Of all prisoners released, we would like to predict who is likely to reenter jail within 5 years of the day we make our prediction. For instance, say it is Jan 1, 2009 and we want to identify which prisoners are likely to re-enter jail between now and end of 2013. We can run our predictive model and identify who is most likely at risk. The is an example of a binary classification problem.

Note the outcome window of 5 years is completely arbitrary. You could use a window of 5, 3, 1 years or 1 day.

In order to predict recidivism, we will be using data from the inmate and sentences table to create labels (predictors, or independent variables, or $X$ variables) and features (dependent variables, or $Y$ variables).

We need to munge our data into labels (1_Machine_Learning_Labels.ipynb) and features (2_Machine_Learning_Features.ipynb) before we can train and evaluate machine learning models (3_Machine_Learning_Models.ipynb).

This notebook assumes that you have already worked through the 1_Machine_Learning_Labels and 2_Machine_Learning_Features notebooks. If that is not the case, the following functions allow you to bring in the functions developed in those notebooks from .py scripts.

In [ ]:
# We are bringing in the create_labels and create_features functions covered in previous notebooks
# Note that these are brought in from scripts rather than from external packages
from create_labels import create_labels
from create_features import create_features
In [ ]:
# These functions make sure that the tables have been created in the database.
create_labels('2008-12-31', '2009-01-01', '2013-12-31', conn)
create_labels('2013-12-31', '2014-01-01', '2018-12-31', conn)

create_features('2008-12-31', '2009-01-01', '2013-12-31', conn)
create_features('2013-12-31', '2014-01-01', '2018-12-31', conn)

Create Training and Test Sets


Our Training Set

We create a training set that takes people at the beginning of 2009 and defines the outcome based on data from 2009-2013 (recidivism_labels_2009_2013). The features for each person are based on data up to the end of 2008 (features_2000_2008).

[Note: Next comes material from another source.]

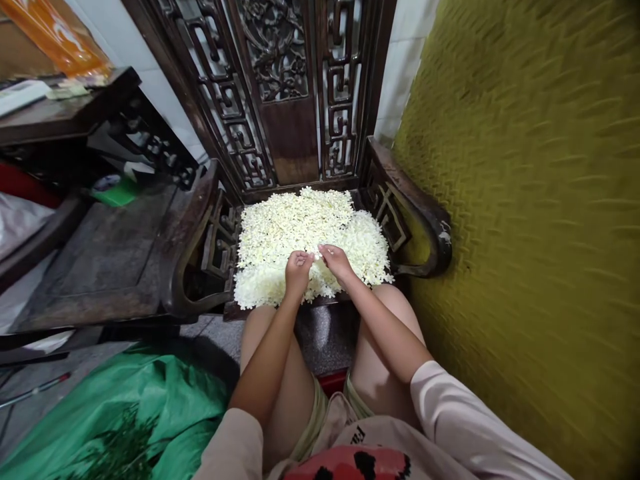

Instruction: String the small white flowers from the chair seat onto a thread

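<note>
Small white flowers [295,220] cover the seat of a dark carved wooden chair [295,133] in a thick layer. Above the front half of the flowers, my left hand [299,268] has its fingers curled, with thumb and fingertip pinched. Close to its right, my right hand [336,261] is pinched too, its fingertips almost meeting those of the left. Something small and white, seemingly a flower, shows between the two sets of fingertips. Which hand bears it is too small to tell.
Curved armrests [437,233] flank the seat. A second wooden chair [110,260] stands at left, with a green round item [116,191] on it. Green cloth [165,393] with leafy stems lies at lower left. A yellow-green textured surface [530,220] rises at right.
</note>
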`<action>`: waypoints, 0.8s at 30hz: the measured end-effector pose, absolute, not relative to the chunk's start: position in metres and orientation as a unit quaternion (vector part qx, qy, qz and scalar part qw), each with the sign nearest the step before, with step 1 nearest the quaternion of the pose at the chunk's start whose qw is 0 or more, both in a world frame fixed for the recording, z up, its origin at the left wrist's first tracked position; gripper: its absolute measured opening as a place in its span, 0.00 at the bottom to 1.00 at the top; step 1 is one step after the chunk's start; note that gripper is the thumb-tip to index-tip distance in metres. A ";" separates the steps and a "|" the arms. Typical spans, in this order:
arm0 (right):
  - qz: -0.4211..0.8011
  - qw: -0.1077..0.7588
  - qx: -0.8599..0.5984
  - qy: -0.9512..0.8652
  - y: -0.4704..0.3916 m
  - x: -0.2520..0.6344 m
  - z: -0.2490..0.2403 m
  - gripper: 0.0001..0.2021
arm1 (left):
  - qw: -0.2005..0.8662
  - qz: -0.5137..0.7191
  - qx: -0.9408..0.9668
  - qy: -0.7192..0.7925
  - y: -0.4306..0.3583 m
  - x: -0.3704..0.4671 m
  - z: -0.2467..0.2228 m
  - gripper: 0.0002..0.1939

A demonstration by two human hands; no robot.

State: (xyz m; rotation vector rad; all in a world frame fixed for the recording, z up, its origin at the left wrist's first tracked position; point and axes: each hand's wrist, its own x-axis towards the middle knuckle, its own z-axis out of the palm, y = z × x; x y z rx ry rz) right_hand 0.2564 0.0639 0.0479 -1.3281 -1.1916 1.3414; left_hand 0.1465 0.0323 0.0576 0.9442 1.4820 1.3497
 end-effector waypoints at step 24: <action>0.469 0.477 -0.484 -0.564 0.052 0.261 0.071 0.13 | 0.575 0.517 0.321 0.546 0.035 0.137 0.058 0.17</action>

Note: It is important to segregate your data based on time when creating features. Otherwise there can be "leakage", where you accidentally use information that you would not have known at the time.

In [ ]:
sql_string = "drop table if exists train_matrix;"
cur.execute(sql_string)

sql_string = "create table train_matrix as "
sql_string += "select l.inmate_doc_number, l.recidivism, f.num_admits, f.length_longest_sentence, f.age_first_admit, f.age "
sql_string += "from recidivism_labels_2009_2013 l "
sql_string += "left join features_2000_2008 f on f.inmate_doc_number = l.inmate_doc_number "
sql_string += ";"
cur.execute(sql_string)

We then load the training data into df_training.

In [ ]:
sql_string = "SELECT *"
sql_string += "FROM train_matrix "
sql_string += ";"

df_training = pd.read_sql(sql_string, con = conn)
df_training.head(5)

Our Test (Validation) Set

In the machine learning process, we want to build models on the training set and evaluate them on the test set. Our test set will use labels from 2014-2018 (recidivism_labels_2014_2018), and our features will be based on data up to the end of 2013 (features_2000_2013).

In [ ]:
sql_string = "drop table if exists test_matrix;"
cur.execute(sql_string)

sql_string = "create table test_matrix as "
sql_string += "select l.inmate_doc_number, l.recidivism, f.num_admits, f.length_longest_sentence, f.age_first_admit, f.age "
sql_string += "from recidivism_labels_2014_2018 l "
sql_string += "left join features_2000_2013 f on f.inmate_doc_number = l.inmate_doc_number "
sql_string += ";"
cur.execute(sql_string)

We load the test data into df_test.

In [ ]:
sql_string = "SELECT *"
sql_string += "FROM test_matrix "
sql_string += ";"

df_test = pd.read_sql(sql_string, con = conn)
df_test.head()

Data Cleaning

Before we proceed to model training, we need to clean our training data. First, we check the percentage of missing values.

In [ ]:
isnan_training_rows = df_training.isnull().any(axis=1)
nrows_training = df_training.shape[0]
nrows_training_isnan = df_training[isnan_training_rows].shape[0]
print('%of frows with NaNs {} '.format(float(nrows_training_isnan)/nrows_training))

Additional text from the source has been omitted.